La pasada primavera, con motivo del fallecimiento de su compañera y esposa Franca Rame, tuvimos oportunidad de asistir a la que probablemente será última presencia de Dario Fo (1926) en un acto público, a juzgar por la intensidad de su ciao final.
Durante el funeral laico celebrado en el teatro Streheler de MiLán, Fo interpretó el último monólogo que Franca había escrito, con una disyuntiva a su término entre el amor y la eternidad. Con mi admirado Fo, casi nonagenario, disfruté entonces de uno más de los espectáculos inolvidables que me deparó su teatro, ya sea como autor o actor de sus historias.

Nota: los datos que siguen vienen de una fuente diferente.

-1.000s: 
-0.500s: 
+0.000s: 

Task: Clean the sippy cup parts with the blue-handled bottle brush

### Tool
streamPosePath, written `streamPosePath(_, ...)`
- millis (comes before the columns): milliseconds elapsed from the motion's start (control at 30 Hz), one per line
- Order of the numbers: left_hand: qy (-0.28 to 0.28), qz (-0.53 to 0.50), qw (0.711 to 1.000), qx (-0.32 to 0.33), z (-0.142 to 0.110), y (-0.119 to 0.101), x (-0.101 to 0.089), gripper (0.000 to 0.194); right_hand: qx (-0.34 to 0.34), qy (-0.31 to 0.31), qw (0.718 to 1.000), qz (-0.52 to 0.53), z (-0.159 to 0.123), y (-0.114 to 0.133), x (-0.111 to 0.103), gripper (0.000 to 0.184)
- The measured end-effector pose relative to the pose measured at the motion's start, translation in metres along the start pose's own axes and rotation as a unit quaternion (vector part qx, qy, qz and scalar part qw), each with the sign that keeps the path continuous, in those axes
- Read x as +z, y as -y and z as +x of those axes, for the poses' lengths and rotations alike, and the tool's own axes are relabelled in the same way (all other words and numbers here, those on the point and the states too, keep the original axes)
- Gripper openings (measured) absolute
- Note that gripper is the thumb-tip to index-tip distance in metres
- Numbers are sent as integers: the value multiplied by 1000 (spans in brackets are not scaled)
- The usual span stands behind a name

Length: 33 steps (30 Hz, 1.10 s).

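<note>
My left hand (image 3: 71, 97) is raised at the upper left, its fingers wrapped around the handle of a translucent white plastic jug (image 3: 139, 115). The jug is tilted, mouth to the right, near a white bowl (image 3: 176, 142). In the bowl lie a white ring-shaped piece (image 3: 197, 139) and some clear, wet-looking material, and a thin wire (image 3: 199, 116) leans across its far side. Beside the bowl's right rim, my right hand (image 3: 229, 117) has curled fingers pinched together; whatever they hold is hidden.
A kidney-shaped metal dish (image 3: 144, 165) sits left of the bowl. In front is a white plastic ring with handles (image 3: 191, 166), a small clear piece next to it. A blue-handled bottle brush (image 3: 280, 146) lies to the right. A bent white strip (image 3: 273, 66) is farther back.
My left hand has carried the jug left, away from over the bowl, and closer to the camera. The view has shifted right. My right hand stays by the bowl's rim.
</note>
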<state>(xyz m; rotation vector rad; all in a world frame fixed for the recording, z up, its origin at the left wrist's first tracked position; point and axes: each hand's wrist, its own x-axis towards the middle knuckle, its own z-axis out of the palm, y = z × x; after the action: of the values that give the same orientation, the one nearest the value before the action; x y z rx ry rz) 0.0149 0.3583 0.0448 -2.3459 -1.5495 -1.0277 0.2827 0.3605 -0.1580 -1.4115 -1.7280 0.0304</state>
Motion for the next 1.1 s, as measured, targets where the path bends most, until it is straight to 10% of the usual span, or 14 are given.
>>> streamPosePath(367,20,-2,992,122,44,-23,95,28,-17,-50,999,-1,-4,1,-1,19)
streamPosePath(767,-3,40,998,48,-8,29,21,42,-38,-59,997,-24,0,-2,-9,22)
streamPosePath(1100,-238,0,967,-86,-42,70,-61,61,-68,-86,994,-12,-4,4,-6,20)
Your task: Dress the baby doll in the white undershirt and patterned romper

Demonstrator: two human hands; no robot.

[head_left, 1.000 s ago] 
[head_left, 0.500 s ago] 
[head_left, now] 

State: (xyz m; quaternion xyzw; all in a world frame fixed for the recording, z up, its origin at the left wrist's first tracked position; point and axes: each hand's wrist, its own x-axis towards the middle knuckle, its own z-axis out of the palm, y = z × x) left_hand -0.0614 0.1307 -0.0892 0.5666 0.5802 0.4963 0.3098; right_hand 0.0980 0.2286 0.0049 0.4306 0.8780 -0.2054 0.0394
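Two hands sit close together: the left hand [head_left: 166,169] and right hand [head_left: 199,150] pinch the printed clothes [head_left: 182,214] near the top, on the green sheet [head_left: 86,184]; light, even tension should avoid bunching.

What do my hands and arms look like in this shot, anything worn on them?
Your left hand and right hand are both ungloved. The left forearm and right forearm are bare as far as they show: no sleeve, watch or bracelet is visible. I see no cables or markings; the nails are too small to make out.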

Leo que el actor Julián Ortega conoció por vez primera el texto de Fo La tigresa y otras historias cuando era muy niño. Con toda seguridad, ese conocimiento se lo debe a su padre, José Antonio Ortega, gestor de la Sala Villarroel de Barcelona durante tres decenios y responsable del estreno de esa función en 1982, tres años después de ser escrita por su autor. De entonces puede arrancar el sueño de Julián por interpretar algún día la treintena de personajes que comporta poner sobre las tablas esas tres historias.
El espectáculo ha vuelto ahora a Madrid (Teatro del Barrio), después de haber inaugurado en septiembre pasado la temporada en la sala El Sol de York y tras sucesivas representaciones en diversas ciudades del país. La precisa y experta dirección de José Antonio Ortega impone un ritmo muy vivo a la representación, del que solo se puede salir airoso si se cuenta con un actor capaz de dominar con eficaz dinamismo y ejecutoria la expresión corporal y oral, como es el caso. La actuación de Julián es especialmente brillante en la primera de las historias, la más inspirada de las tres y la que, a mi juicio, dispone de más recursos para dotarla de toda la teatralidad que el actor sabe exponer en el escenario.
A lo largo de 55 minutos, Julián Ortega logra que no haya un solo minuto muerto en el relato que da cuenta de los avatares de un soldado herido y abandonado del ejército rojo de Mao, al que una tigresa y su cachorro prestan cavernaria e insólita hospitalidad, con las posteriores consecuencias socio-políticas que de ello se desprende hasta llegar al desenlace. Descalzo sobre el escenario, con una cinta de pelo como único aditamento en su vestuario, el actor hace un sobresaliente y agotador trabajo que ya de por sí hubiera bastado para dejar más que satisfecho al espectador. Así lo corroborarn los entusiastas aplausos que se escucharon al final de la primera parte.
Luego del recomendable y obligado descanso, tuve la sensación de que las dos historias siguientes -más breves y con menos poder de seducción a mi entender que la primera- no estaban a la notable altura de actuación que Ortega demostró con el cuento chino, sobre todo la que versa sobre el primer milagro del Niño Jesús, según versión de los evangelios apócrifos. Algo más a tono con el magnífico nivel alcanzado en La tigresa me resultó la historia de Ícaro y Dédalo, empeñados en salir del laberino creado por el segundo y volar después hacia el cielo. De nada valen las recomendaciones de Dédalo para que su hijo no vuele ni sueñe tan alto -lejos de las penalidades y miserias de la tierra-, pues al final nada podrá evitar su caída mortal.
Julián Ortega lleva más de veinte años como profesional y ha mamado desde niño el oficio que desempeña con vocación probada, una laboriosidad indudable y la consolidada capacidad profesional que demuestra en este espectáculo. Es muy posible que si en lugar de abrir con La Tigresa la función ofreciera antes las otras dos historias -más breves y también quizá menos exigentes-, la buena sensación que se lleva el espectador al final fuera aún mejor.
Aparte de disfrutarlas, personalmente me han servido, en cierto modo, para homenajear desde la butaca a mi admirado Dario Fo, cuyo último mutis por Franca tanto me conmovió la pasada primavera. Mi agradecimiento por ello, también, a Julián y José Antonio Ortega.